SenseTime hosted a Tech Day event, sharing their strategic plan for advancing AGI (Artificial General Intelligence) development through the combination of “foundation models + large-scale computing” systems. Under this strategy, SenseTime unveiled the “SenseNova” foundation model set, introducing a variety of foundation models and capabilities in natural language processing, content generation, automated data annotation, and custom model training. At the event, SenseTime not only showcased their large language model’s capabilities, but also demonstrated a series of generative AI models and applications, such as text-to-image creation, 2D/3D digital human generation, and complex scenario/detailed object generation. Additionally, they introduced their AGI research and development platform facilitated by the integration of “foundation models + large-scale computing” systems.
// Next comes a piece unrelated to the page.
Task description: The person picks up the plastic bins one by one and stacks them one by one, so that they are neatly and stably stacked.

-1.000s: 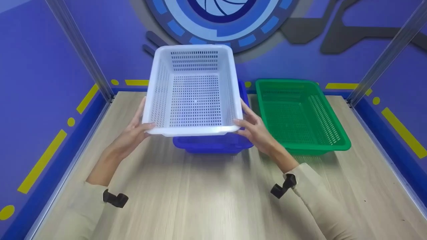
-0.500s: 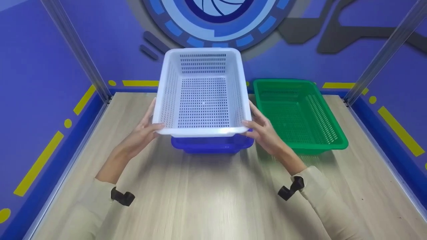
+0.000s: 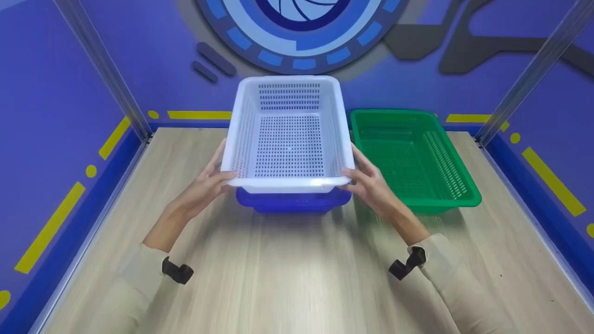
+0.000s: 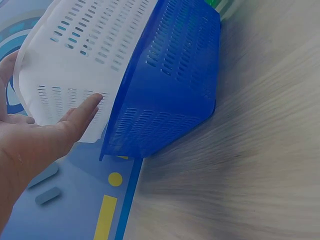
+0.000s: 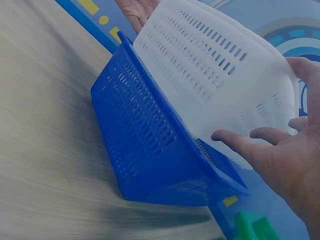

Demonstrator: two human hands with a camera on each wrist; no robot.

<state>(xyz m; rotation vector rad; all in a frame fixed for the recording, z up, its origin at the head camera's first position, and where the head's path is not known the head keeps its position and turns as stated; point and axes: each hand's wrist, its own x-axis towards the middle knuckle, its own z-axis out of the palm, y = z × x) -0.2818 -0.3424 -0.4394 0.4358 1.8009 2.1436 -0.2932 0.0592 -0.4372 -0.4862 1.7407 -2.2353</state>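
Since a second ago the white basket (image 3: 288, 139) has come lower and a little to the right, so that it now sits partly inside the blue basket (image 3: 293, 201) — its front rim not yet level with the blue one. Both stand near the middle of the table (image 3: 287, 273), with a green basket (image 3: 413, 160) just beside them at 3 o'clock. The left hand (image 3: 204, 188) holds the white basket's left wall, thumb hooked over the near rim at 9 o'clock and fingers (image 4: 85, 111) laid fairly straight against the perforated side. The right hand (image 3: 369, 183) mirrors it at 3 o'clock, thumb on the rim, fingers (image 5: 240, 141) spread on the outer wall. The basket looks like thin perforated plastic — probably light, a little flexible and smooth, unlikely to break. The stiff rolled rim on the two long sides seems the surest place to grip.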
Notes: “Over the course of five years, SenseTime has built SenseCore, a leading AI infrastructure with 27,000 GPUs, capable of delivering a total computational power of 5,000 petaflops” Assuming they used this entire cluster with 30 days of training (rough average of frontier model training times since 2016), 30% utilization rate: 5000e15 * 0.3 * 30 * 24 * 60 * 60 = 3.89e24 FLOP. Assuming the model is dense and trained Chinchilla-optimal: 20 tokens/parameter * (180e9 parameters)**2 * 6 = 3.89e24 FLOP. (The two estimates match by coincidence.) The model seems more likely than not to be dense, given that news of SenseChat 5.0 makes a point of stating its MoE architecture, whereas SenseChat 1.0 does not mention architecture. Given uncertainties (e.g. the model is possibly MoE, could have been overtrained or undertrained, could have trained longer or shorter), likely between 1e23 and 3e25 FLOP.
Notes: https://www.thepaper.cn/newsDetail_forward_22639611 Translation: "SenseTime launched the "SenseNova" large model system, which includes natural language generation, image generation services, pre-labeling for perception models, and model development. The "SenseChat" application platform, powered by a 180-billion parameter Chinese language model, supports ultra-long text comprehension and offers capabilities such as question answering, understanding, and generation in Chinese." Link says "hundreds of billions" but the more precise number above seems more credible.